Kırk sekiz yıllık kısa ömrü sıradan olmanın, insanlığın ne denli değerli olduğunu gösteriyordu bizlere. Farklı bir yaşantının da var olduğunu hissetmek ne güzeldi, balıkçının kokulu abası, küçük oğlan çocuğunun kirli yüzü, hayat kadınının hoyrat parmakları ne güzeldi…
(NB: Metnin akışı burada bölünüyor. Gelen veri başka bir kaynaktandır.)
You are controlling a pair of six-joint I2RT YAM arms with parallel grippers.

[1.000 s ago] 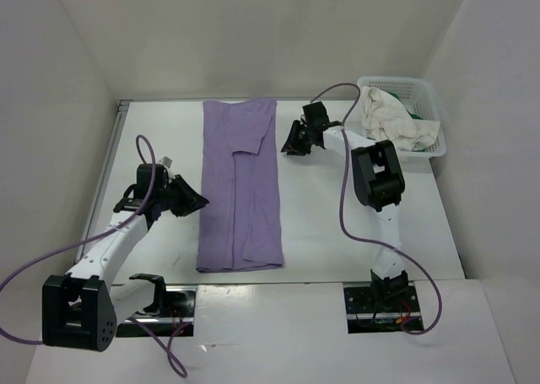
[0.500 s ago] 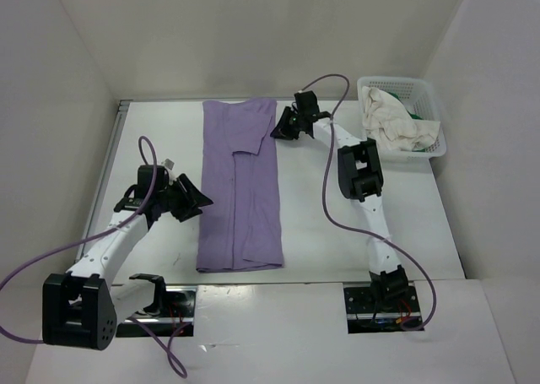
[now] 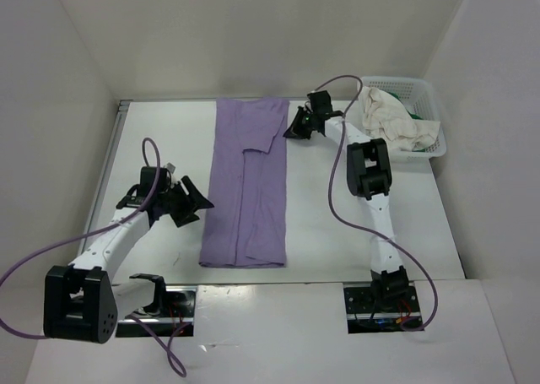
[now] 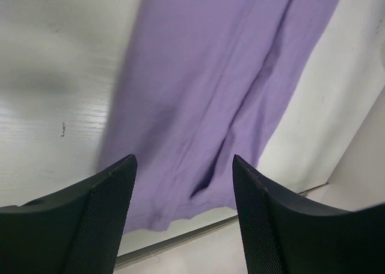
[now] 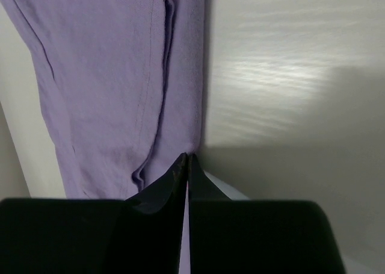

Ziyaret bittiğinde, annesi tarafından iyi ki müzeye dönüştürülen ve Darüşşafaka’ya devri sayesinde sahip çıkılan köşkten, bizim gibi ayrılamayan, biraz daha onunla vakit geçirmek için bahçesinde oturan kişiler doluydu.

Yaşlı çitlembik ağacının gölgesine sığışarak oturduk. Defalarca satın aldığım öykü kitaplarından birkaç tane daha seçtim. Yerde tevazu, gökte ferahlık vardır, sözünü anımsayarak okumaya koyuldum.

Günümün kalanını ustanın izinde, Ada’da avare avare dolaşıp, iskele gördüğüm dondurmacıya da uğramayı ihmal etmeden kalan günün keyfini çıkarmaya karar verdim.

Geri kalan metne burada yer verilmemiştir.